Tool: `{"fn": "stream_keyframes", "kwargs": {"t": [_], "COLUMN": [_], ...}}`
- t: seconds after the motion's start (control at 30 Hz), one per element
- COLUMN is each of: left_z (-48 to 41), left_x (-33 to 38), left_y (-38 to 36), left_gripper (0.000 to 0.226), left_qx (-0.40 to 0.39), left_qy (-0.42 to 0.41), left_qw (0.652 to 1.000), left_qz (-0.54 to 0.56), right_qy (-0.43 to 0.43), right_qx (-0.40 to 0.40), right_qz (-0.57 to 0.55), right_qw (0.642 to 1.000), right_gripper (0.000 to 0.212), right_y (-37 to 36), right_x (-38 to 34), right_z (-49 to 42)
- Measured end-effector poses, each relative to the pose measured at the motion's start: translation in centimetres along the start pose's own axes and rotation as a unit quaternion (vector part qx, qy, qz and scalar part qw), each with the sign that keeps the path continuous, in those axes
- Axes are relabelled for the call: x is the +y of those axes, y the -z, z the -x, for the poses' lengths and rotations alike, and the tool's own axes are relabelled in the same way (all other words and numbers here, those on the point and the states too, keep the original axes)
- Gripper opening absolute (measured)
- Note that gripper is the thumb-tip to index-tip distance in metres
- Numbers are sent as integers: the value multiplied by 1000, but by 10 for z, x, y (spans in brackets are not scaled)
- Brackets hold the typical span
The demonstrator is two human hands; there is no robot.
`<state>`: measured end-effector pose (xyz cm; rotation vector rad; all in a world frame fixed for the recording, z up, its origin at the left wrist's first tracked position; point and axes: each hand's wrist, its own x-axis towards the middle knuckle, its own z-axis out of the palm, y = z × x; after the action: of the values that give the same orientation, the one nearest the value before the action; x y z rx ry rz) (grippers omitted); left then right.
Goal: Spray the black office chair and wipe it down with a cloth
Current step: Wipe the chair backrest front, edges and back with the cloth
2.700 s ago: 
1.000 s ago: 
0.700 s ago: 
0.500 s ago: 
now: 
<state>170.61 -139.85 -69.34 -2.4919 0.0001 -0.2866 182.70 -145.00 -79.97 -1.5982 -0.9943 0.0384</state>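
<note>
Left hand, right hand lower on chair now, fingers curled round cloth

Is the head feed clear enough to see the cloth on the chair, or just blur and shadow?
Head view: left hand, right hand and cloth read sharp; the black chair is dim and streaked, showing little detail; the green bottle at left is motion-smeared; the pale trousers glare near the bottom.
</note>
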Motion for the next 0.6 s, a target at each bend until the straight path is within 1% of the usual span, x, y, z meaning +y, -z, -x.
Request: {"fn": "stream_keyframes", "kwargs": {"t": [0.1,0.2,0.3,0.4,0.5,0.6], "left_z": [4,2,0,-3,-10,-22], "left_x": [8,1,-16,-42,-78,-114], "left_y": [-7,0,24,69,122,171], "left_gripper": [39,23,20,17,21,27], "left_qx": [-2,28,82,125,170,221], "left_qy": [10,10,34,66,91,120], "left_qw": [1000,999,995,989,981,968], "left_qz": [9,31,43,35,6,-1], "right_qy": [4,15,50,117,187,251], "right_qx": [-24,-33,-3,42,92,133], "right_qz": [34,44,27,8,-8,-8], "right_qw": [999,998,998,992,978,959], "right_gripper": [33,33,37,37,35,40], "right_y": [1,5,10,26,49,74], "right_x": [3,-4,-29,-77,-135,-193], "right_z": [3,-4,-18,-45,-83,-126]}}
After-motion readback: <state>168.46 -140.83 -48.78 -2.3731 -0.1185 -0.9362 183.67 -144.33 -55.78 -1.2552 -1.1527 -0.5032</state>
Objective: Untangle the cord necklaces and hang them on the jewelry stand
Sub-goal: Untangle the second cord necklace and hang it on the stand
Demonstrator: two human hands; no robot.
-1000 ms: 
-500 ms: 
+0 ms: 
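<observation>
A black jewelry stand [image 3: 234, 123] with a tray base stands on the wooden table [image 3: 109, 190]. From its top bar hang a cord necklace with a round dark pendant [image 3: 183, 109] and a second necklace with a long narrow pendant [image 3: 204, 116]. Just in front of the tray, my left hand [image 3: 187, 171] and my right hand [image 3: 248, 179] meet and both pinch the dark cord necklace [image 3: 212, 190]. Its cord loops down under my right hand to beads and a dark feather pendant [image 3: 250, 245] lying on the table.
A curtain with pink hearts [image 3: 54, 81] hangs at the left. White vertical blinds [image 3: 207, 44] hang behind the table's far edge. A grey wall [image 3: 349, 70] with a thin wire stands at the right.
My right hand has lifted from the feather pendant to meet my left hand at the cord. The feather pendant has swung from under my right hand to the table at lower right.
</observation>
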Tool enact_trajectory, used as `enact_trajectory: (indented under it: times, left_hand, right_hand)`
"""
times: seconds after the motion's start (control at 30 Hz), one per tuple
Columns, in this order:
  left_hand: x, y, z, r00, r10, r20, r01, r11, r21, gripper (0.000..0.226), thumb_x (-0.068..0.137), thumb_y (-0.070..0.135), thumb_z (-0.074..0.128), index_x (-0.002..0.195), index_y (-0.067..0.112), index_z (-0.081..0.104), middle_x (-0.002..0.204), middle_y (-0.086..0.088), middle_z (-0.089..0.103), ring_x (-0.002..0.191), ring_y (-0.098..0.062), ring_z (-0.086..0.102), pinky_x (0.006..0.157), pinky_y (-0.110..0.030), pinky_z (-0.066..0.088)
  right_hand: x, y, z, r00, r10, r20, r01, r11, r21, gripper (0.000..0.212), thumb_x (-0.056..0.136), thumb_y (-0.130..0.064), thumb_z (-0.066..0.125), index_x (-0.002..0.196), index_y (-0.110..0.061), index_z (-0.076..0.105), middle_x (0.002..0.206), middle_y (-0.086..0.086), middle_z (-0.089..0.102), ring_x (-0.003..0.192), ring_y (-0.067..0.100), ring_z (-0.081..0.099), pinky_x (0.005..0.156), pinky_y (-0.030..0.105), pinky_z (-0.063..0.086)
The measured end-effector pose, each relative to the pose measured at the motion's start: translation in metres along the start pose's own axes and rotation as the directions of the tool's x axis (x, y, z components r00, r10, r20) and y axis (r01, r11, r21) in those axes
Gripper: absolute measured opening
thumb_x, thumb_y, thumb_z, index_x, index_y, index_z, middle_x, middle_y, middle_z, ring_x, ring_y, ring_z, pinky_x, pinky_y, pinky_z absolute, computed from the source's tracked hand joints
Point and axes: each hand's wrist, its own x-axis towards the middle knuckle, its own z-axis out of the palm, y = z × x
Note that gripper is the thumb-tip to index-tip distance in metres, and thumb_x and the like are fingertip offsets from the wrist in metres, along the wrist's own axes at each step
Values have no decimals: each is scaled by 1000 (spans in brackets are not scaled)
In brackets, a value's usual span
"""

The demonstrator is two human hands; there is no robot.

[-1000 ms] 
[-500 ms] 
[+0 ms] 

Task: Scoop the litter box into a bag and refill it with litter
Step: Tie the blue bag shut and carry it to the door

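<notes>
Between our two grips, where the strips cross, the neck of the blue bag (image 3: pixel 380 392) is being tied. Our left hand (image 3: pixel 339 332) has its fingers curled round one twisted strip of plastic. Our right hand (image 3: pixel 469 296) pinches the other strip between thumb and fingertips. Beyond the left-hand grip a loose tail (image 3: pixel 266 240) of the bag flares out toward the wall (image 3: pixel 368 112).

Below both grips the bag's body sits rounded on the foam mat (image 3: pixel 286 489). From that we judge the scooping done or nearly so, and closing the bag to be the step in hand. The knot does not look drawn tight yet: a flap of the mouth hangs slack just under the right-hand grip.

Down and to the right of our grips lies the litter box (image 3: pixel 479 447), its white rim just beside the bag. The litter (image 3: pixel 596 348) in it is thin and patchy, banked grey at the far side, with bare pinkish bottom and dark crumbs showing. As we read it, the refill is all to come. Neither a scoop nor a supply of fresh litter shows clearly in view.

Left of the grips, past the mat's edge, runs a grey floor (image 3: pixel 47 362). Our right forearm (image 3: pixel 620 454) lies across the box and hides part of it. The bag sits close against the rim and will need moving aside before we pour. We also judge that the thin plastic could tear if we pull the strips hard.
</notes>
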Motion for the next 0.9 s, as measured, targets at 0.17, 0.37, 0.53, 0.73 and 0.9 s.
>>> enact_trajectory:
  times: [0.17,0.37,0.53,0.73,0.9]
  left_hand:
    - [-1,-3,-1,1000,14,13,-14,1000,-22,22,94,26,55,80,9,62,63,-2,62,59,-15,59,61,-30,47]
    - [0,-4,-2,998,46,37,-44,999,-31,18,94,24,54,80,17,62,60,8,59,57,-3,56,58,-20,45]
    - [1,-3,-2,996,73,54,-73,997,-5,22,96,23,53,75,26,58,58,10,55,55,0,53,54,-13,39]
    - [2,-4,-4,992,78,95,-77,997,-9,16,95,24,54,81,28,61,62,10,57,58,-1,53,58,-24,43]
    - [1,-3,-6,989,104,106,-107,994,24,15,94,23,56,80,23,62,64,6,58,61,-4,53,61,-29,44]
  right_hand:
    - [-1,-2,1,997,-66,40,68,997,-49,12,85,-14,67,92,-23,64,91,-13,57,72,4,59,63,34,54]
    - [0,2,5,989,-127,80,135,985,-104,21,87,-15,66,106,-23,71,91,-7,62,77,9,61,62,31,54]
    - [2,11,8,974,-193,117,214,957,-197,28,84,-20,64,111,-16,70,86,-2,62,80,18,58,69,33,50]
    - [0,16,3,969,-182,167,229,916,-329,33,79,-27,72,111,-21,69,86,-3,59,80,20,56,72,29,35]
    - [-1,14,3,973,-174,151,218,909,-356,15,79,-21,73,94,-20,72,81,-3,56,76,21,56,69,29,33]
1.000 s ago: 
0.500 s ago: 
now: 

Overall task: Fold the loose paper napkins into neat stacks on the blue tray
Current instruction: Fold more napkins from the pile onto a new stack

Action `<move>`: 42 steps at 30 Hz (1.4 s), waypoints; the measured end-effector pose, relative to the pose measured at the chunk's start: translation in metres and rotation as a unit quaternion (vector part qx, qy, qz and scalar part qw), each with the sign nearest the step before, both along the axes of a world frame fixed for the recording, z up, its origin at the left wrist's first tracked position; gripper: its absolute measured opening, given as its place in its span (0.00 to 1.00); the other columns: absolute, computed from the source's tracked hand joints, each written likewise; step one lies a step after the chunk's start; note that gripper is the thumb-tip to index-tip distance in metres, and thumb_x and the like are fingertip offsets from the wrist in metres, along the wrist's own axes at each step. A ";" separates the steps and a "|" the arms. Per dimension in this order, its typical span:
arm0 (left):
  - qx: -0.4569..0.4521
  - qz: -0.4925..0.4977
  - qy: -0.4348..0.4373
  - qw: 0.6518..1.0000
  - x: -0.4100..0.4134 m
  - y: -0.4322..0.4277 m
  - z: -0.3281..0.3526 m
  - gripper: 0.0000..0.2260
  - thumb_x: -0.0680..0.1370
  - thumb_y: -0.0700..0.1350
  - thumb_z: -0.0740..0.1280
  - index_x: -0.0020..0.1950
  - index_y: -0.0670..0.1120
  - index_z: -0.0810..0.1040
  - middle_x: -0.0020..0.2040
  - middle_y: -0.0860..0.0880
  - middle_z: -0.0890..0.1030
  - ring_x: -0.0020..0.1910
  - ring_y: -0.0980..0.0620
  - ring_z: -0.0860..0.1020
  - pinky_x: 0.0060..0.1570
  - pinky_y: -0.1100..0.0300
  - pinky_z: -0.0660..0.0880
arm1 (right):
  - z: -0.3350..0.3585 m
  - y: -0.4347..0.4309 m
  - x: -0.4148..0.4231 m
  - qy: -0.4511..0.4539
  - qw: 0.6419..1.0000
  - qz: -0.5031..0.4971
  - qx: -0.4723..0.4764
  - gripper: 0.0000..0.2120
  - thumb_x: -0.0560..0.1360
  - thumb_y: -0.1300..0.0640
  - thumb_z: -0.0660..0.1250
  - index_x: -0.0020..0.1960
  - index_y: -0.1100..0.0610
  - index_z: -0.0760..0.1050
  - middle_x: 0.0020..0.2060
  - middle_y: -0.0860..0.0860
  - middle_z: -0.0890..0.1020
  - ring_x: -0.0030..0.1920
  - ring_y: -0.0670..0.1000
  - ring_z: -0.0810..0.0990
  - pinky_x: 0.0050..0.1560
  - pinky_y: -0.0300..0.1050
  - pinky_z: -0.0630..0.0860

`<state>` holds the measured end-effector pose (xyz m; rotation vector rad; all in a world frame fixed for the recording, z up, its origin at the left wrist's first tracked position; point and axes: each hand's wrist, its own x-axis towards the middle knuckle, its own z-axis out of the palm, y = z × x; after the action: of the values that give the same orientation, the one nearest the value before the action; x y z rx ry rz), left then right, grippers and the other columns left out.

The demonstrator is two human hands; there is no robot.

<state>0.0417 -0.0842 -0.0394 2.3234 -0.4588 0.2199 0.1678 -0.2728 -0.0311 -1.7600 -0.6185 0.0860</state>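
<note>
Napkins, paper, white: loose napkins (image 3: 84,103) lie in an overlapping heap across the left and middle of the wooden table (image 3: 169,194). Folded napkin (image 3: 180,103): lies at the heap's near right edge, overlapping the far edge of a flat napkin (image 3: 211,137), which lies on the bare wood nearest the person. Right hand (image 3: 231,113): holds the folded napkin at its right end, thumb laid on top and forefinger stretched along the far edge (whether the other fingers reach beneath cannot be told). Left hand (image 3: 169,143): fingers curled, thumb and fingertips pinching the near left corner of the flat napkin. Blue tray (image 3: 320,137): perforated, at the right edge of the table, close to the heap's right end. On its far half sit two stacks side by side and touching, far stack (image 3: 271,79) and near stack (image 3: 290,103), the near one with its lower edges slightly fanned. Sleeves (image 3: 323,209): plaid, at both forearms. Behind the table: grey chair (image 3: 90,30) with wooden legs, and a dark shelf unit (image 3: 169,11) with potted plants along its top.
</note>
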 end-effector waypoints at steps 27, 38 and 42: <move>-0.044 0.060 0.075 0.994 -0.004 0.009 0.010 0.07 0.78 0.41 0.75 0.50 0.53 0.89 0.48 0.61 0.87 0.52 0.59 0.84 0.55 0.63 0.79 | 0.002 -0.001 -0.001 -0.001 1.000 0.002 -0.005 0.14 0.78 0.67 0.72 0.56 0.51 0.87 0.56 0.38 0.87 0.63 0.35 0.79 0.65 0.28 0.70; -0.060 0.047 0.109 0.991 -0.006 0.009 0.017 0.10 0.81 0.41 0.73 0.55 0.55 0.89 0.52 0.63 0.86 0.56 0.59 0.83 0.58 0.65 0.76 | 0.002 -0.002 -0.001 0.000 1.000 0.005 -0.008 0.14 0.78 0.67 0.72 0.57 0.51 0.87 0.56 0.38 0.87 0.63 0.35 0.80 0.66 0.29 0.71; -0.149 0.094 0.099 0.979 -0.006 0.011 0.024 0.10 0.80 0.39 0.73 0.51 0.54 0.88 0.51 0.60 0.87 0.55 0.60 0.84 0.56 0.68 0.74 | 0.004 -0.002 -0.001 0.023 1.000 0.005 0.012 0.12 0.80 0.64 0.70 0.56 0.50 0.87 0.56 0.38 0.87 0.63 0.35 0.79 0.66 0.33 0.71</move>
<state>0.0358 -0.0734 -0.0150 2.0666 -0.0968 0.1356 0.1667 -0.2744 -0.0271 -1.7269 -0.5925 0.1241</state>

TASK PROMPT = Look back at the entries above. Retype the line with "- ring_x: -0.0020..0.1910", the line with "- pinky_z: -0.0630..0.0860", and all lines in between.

SOLUTION TO THIS TASK =
  - ring_x: -0.0020..0.1910
  - ring_y: -0.0980..0.0620
  - ring_z: -0.0860..0.1020
  - pinky_x: 0.0060..0.1570
  - pinky_y: -0.1100..0.0300
  - pinky_z: -0.0660..0.0880
arm1 (right):
  - z: -0.3350..0.3585 m
  - y: -0.4347..0.4309 m
  - x: -0.4148..0.4231 m
  - qy: -0.4511..0.4539
  - qw: 0.6419..1.0000
  - qz: -0.5031..0.4971
  - qx: -0.4723..0.4764
  - gripper: 0.0000..0.2120
  - thumb_x: -0.0560..0.1360
  - thumb_y: -0.1300..0.0640
  - thumb_z: -0.0660..0.1250
  - index_x: -0.0020..0.1960
  - index_y: -0.1100..0.0610
  - index_z: -0.0760..0.1050
  - middle_x: 0.0020..0.2060
  - middle_y: -0.0860..0.0860
  - middle_z: -0.0890..0.1020
  - ring_x: -0.0030..0.1920
  - ring_y: -0.0670..0.1000
  - ring_z: -0.0810..0.0990
  - pinky_x: 0.0050..0.1560
  - pinky_y: -0.0300..0.1050
  - pinky_z: -0.0630..0.0860

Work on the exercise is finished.